Task requirements: Give a bare count of the lines with "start" in the material below.

* * * *

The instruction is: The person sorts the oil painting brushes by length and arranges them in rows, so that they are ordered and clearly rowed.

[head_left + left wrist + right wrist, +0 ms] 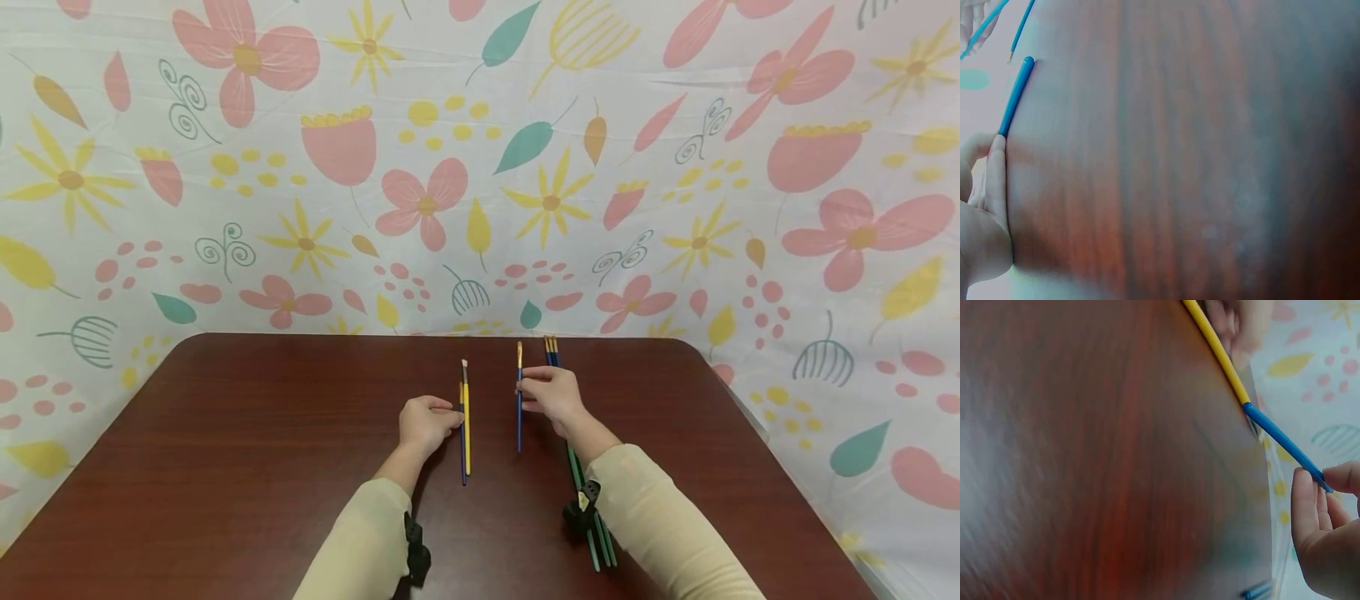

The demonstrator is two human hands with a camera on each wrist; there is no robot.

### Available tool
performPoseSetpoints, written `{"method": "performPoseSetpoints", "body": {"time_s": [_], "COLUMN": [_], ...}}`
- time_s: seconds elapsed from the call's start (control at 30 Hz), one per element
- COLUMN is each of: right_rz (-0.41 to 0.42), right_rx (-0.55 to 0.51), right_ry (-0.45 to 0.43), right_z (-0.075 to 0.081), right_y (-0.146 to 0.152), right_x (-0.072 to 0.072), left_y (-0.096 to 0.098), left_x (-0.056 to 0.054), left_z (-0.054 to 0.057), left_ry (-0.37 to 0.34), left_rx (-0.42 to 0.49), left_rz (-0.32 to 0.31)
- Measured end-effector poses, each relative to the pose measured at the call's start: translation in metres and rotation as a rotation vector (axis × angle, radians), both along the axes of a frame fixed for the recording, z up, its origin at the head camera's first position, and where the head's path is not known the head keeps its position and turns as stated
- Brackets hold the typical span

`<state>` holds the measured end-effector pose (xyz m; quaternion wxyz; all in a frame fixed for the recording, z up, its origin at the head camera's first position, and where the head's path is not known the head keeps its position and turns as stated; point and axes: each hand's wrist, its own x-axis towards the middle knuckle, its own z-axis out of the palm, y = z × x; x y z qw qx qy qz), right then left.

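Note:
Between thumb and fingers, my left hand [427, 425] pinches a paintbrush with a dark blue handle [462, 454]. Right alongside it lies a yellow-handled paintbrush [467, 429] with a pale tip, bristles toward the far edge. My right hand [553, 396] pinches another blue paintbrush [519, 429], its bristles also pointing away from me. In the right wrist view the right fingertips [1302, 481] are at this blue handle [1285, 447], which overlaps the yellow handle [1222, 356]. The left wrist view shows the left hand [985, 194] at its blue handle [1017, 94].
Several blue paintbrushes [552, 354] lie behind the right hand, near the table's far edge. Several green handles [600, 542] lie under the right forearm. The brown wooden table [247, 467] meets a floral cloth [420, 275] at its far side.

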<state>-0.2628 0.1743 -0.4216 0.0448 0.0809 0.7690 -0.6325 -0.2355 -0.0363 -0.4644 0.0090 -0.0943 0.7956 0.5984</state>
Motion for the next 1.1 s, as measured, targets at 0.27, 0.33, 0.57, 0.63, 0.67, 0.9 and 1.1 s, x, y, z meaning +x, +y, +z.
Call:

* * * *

Solved exercise: 2